> [Exercise]:
Every line of the listing below must be printed again exactly, apart from its pictures.

═════ Supplied information

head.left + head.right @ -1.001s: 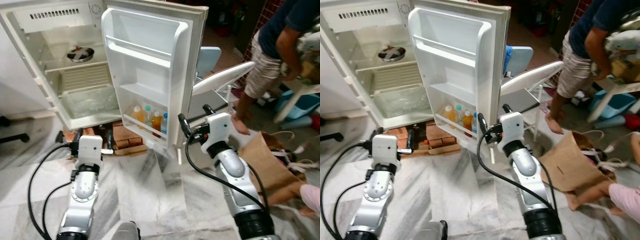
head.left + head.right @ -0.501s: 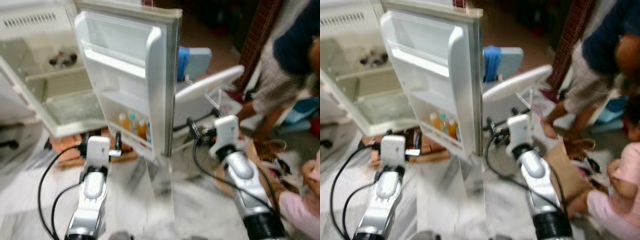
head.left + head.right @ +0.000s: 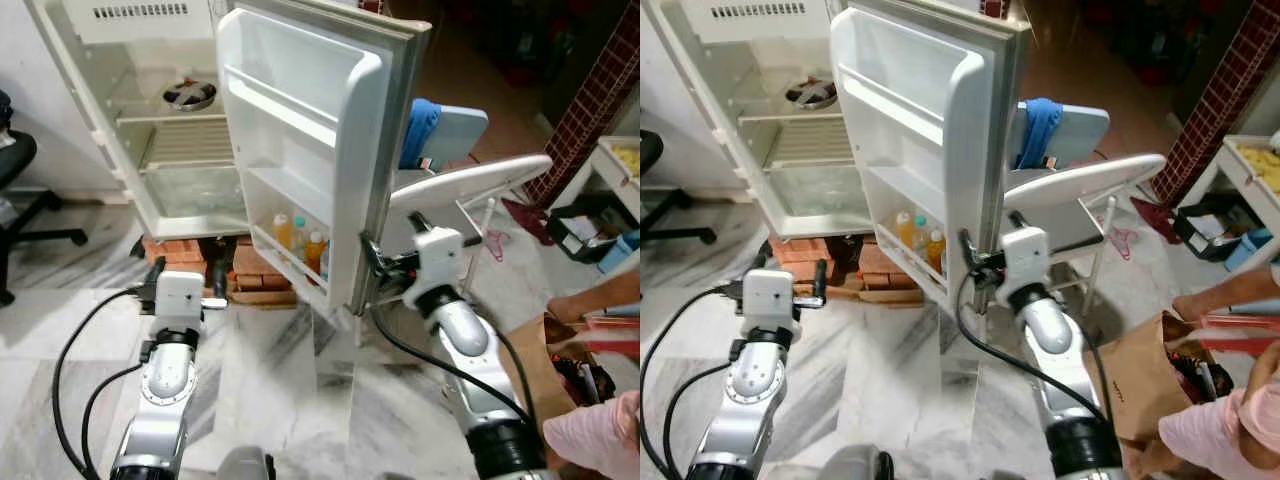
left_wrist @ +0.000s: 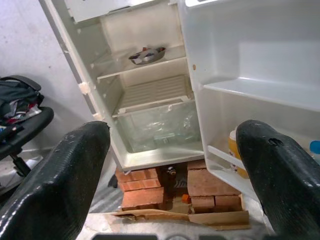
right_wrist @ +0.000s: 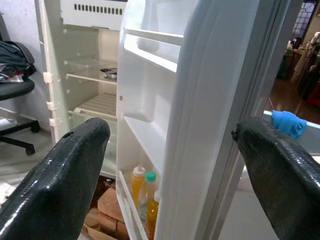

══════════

> [Task result]:
head.left + head.right @ -1.001s: 
head.left + head.right @ -0.501s: 
head.left + head.right @ +0.000s: 
left_wrist @ +0.000s: 
right_wrist @ +0.000s: 

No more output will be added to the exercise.